Gw suka bertanya-tanya,...
Betapa belakangan banyak perempuan yang berteriak-teriak mereka sedang menjadi korban kekerasan, dalam segala bentuknya, oleh laki-laki.
Gw bukan feminis,... apalagi berniat membantu membela kepentingan laki-laki. Gw hanya mempertanyakan apa yg tertangkap sama kacamata minus gw,...
Alkisah, ada seorang cewek, sudah beberapa bulan putus dari pacarnya,... alasannya tidak terlalu jelas. Tapi sampai sekarang mereka masih berlaku seperti layaknya orang pacaran, termasuk dalam bentuk sentuhan fisik yg biasa para pelaku pacaran lakukan. Cewek itu masih suka ngerjain tugas-tugas kuliah mantannya. Cewek itu menghabiskan banyak pulsa untuk nelponin mantannya hanya untuk mendengarkan info kalo mantannya itu sedang ga ada atau kalimat penolakan "Ngapain sih lo nelpon2 gw lagi??" Bahkan dia merelakan temennya yang lain meneleponkan si mantan agar dia bisa denger suara mantannya itu. Dia rela mengejar ke mana mantannya itu pergi. Rela jadi tempat sampah dan wadah pelampiasan “kebutuhan” si mantan – sorry for mentioning this – sampai detik gw nulis ini. Lalu begitu si mantan selesai dengan apa yg dia perlukan, dia meninggalkan si cewek itu begitu saja. Ini siklus yang terus berulang sampai sekarang.
Ketika temen-temen si cewek menasihati dan berusaha menyadarkan, si cewek berontak dan marah-marah, “gw itu ga suka diatur-atur!” … Lho apa yang salah dengan ngatur2 itu,… memang si cewek itu kok yang buta. Lihat realita. Seberharga apakah si mantannya itu sampai digandolin seperti itu? Mestinya dia bisa melihat siapa yang sebenernya sayang sama dia. Teman-temannya itu jauh lebih sayang daripada mantannya itu.
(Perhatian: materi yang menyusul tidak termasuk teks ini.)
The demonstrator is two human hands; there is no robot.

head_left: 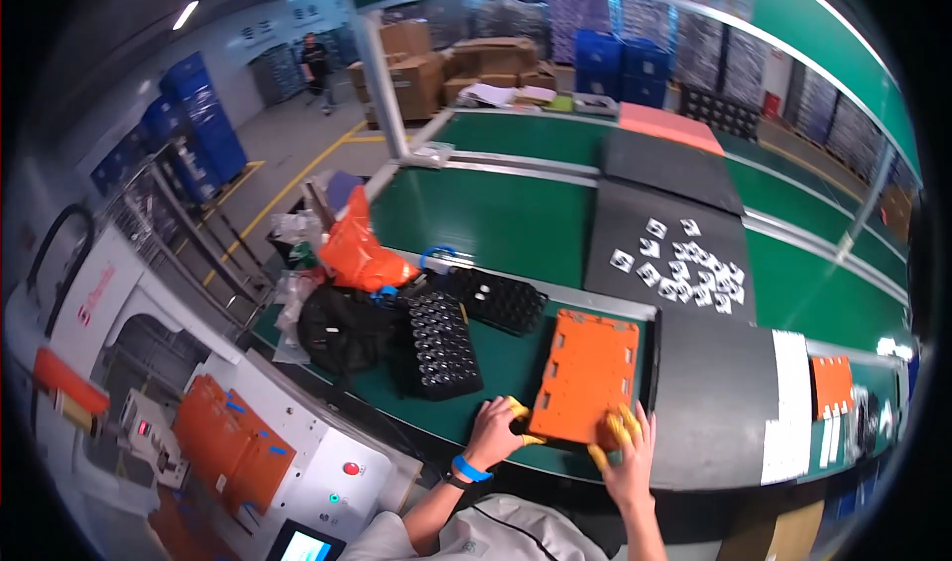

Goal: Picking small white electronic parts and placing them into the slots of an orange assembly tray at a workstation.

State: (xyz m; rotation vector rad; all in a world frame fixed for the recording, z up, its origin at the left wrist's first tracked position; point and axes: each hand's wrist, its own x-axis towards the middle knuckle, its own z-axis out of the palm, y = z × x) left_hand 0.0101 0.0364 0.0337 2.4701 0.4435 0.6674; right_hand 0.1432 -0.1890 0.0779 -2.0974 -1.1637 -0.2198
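Note:
An orange rectangular tray [585, 371] with cut-outs lies on the green bench [496, 368] in front of me. My left hand [494, 428], with yellow fingertip covers and a blue wristband, grips its near left corner. My right hand [627, 446], also with yellow fingertips, holds its near right corner. A black moulded tray [441, 346] full of small round cells lies just left of the orange tray, and a second black tray [496, 299] sits behind it.
A black mat [719, 392] lies right of the tray, with white strips [788, 402] and a small orange piece [831, 383]. Farther back, a dark mat [635, 219] carries several small white parts [689, 264]. An orange bag [357, 249] and black bag [342, 328] sit left. A person [317, 65] walks far off.

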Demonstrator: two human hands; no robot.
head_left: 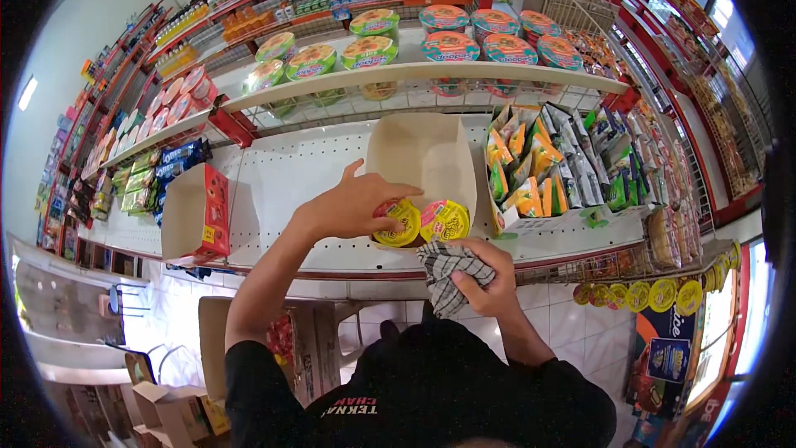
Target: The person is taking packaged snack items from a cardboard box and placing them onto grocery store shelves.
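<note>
My left hand reaches over an open cardboard box on the white perforated shelf. Its thumb and fingers are curled around a small cup with a round yellow lid at the box's near end. Right beside it sits another cup with a yellow and pink lid. Closed around a crumpled black-and-white checkered cloth, my right hand is just in front of the shelf edge, close to the second cup. The cups' sides are mostly hidden.
Snack packets fill a carton right of the box. A red and tan open carton stands at left. Above, a ledge carries green and red-lidded noodle cups. Yellow-lidded cups line a wire rack at right.
</note>
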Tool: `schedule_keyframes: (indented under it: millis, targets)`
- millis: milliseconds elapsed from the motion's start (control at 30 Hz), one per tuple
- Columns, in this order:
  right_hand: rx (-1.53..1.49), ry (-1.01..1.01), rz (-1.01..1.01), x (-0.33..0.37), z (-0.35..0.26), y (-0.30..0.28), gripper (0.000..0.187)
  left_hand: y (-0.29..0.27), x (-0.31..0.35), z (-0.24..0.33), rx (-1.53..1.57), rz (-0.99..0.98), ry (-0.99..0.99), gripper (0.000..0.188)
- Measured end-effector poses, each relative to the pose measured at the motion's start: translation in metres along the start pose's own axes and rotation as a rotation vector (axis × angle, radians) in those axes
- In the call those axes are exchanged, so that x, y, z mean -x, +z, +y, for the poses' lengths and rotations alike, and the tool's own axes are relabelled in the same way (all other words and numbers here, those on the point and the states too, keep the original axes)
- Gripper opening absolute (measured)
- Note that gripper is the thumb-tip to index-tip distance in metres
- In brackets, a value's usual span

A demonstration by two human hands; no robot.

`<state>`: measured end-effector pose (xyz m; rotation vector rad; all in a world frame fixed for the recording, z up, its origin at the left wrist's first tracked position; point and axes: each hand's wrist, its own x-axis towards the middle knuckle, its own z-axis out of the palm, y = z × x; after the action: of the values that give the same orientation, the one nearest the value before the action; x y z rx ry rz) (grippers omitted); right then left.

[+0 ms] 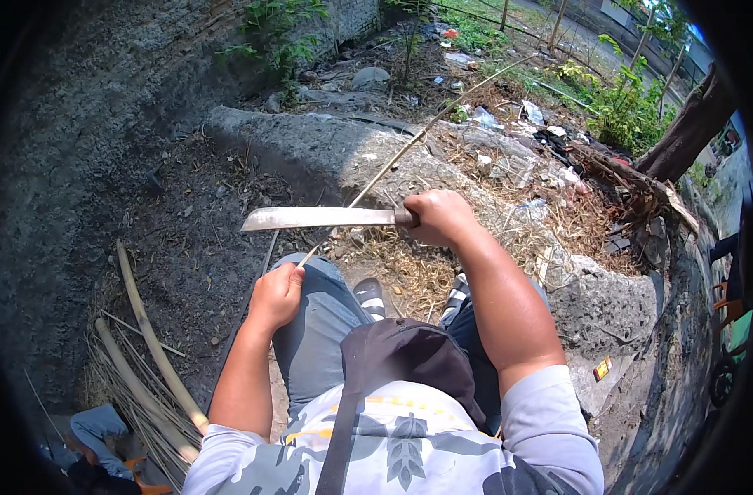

Lalu ada si pemudi yang juga udah putus dari cowoknya. Tapi beberapa hari yang lalu dia bertandang ke rumah si pemuda – yang seorang Play station addict. Si pemudi “dikacangin” di ruang tamu, sendirian, cm ngulak-ngalik hape. Si pemudanya malah asyik maen balapan di playstation sama temen sekelasnya yg kebetulan bertandang juga. Si pemudi dicuekin di ruang tamu dari siang sampe malem sama si pemuda. Si pemuda baru mau ngomong ketika nyokap si pemuda nyuruh si pemuda nganterin pemudi pulang karena sudah malam. Itu juga dengan seperdelapan hati, bukan setengah hati lagi.
Gw gat au apa yg melatarbelakangi tindakan si cewek sama si pemudi itu sampai mereka beraksi menghiba cinta kepada yg sudah jelas-jelas merobek apa yang mereka agungkan selama ini. Yang satu rela dijadikan kacung – maaf kalo kasar, tapi semua orang yang mengenal si cewek pasti berpikiran seperti itu – dan yang satu rela membuang waktu demi sesuatu yang sia-sia.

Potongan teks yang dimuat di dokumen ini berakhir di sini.